Task requirements: Set down exactly the lines below, starting at the one that contains "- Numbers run" and ending at the one that contains "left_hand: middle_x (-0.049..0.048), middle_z", with both of those lines included and nothing else.

--*--

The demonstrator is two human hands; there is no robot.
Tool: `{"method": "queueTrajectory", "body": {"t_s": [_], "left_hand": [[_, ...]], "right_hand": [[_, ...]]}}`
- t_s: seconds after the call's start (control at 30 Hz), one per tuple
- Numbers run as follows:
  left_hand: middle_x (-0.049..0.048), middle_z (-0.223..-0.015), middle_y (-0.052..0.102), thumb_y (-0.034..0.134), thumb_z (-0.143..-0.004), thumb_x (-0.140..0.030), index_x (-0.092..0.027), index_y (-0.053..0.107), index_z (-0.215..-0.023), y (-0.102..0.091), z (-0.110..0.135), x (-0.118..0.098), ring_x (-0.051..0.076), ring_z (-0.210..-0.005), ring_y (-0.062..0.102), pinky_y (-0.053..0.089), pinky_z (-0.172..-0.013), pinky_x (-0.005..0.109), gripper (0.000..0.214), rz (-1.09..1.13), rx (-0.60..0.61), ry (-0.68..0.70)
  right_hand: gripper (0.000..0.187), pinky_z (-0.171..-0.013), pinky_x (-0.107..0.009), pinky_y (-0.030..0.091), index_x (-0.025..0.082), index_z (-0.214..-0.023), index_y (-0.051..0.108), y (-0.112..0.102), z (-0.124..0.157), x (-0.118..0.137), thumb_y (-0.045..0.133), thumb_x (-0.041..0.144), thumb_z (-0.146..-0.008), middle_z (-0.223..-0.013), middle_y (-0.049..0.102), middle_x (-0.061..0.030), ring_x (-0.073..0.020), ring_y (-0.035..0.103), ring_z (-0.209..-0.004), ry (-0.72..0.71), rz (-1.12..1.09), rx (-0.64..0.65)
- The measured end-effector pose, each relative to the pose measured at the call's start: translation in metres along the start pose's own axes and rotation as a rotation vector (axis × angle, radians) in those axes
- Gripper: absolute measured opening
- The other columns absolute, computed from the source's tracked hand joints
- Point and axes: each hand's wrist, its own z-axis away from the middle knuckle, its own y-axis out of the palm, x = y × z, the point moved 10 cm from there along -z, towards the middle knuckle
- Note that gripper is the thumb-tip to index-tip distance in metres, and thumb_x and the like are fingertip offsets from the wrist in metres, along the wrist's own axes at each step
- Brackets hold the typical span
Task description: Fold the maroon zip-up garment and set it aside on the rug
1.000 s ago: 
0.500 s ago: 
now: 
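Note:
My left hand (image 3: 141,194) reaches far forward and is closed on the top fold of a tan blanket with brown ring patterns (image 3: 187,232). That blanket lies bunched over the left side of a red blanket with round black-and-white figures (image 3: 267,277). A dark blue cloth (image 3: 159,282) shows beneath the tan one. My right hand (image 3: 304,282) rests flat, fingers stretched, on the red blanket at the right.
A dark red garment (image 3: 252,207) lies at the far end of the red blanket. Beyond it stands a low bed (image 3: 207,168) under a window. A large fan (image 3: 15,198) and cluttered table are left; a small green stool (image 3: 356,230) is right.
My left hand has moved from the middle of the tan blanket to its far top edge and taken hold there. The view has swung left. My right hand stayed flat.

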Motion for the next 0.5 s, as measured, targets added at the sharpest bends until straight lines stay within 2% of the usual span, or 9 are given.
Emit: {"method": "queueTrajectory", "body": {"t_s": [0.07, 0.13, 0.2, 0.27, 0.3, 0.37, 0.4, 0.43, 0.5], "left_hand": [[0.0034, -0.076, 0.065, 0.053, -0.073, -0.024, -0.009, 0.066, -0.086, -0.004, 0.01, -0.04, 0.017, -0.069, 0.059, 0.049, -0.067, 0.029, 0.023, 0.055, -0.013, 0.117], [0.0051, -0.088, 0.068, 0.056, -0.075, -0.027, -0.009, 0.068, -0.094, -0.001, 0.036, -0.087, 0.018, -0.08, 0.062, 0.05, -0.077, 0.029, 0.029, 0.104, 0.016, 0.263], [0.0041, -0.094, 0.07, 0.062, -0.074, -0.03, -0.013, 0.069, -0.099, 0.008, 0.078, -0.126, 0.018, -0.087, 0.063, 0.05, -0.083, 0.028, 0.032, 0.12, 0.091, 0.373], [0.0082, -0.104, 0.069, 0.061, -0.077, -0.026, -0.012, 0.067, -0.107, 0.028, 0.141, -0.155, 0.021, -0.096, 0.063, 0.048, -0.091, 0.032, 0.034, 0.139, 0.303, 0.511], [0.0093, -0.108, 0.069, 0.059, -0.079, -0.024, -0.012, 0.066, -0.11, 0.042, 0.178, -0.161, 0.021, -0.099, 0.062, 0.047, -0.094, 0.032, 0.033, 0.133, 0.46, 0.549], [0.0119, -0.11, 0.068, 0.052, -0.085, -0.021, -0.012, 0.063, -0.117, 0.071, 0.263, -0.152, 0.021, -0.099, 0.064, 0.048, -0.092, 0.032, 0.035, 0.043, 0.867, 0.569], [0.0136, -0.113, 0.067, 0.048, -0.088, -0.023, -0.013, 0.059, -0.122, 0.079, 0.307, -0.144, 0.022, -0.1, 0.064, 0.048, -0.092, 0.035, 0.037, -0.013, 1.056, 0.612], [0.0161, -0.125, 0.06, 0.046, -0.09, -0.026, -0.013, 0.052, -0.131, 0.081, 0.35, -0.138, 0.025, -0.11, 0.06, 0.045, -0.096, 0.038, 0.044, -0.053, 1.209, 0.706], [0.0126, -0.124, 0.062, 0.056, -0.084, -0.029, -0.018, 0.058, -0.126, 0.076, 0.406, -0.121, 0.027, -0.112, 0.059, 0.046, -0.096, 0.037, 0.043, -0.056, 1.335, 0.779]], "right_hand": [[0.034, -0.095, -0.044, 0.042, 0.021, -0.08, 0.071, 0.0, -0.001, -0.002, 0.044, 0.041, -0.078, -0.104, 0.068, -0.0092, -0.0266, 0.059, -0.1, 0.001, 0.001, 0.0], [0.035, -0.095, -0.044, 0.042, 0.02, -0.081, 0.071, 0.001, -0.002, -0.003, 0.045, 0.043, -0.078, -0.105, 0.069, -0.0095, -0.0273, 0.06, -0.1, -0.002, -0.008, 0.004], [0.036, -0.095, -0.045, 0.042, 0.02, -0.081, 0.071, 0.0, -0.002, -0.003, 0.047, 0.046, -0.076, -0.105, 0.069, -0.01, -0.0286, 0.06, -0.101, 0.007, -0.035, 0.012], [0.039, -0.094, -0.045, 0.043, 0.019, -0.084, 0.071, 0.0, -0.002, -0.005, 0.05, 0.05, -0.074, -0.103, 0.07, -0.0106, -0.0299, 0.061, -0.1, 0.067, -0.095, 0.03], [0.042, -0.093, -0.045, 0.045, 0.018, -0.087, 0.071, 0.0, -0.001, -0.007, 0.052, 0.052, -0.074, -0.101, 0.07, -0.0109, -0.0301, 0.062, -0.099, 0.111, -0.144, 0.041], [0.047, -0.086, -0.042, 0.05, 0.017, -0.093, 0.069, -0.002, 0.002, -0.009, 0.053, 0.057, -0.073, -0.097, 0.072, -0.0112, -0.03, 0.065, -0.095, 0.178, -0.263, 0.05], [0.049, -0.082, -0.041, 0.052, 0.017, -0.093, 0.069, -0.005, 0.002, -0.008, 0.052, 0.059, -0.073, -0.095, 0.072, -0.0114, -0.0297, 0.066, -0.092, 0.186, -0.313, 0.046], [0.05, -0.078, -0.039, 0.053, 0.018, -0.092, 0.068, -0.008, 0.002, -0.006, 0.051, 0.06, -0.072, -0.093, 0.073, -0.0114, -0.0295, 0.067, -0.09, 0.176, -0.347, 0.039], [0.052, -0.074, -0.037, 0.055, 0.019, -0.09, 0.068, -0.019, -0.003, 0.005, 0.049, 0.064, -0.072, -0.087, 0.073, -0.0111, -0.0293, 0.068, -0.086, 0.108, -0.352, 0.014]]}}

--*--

Expected answer:
- Numbers run as follows:
  left_hand: middle_x (-0.049..0.048), middle_z (-0.223..-0.015), middle_y (-0.052..0.102), thumb_y (-0.034..0.134), thumb_z (-0.143..-0.004), thumb_x (-0.140..0.030), index_x (-0.092..0.027), index_y (-0.053..0.107), index_z (-0.215..-0.023), y (-0.102..0.091), z (-0.110..0.135), x (-0.118..0.098), ring_x (-0.051..0.076), ring_z (-0.210..-0.005), ring_y (-0.062..0.102), pinky_y (-0.053..0.089), pinky_z (-0.172..-0.013), pinky_x (-0.005..0.109), gripper (0.000..0.214), rz (-1.09..1.13), rx (-0.60..0.61), ry (-0.68..0.70)

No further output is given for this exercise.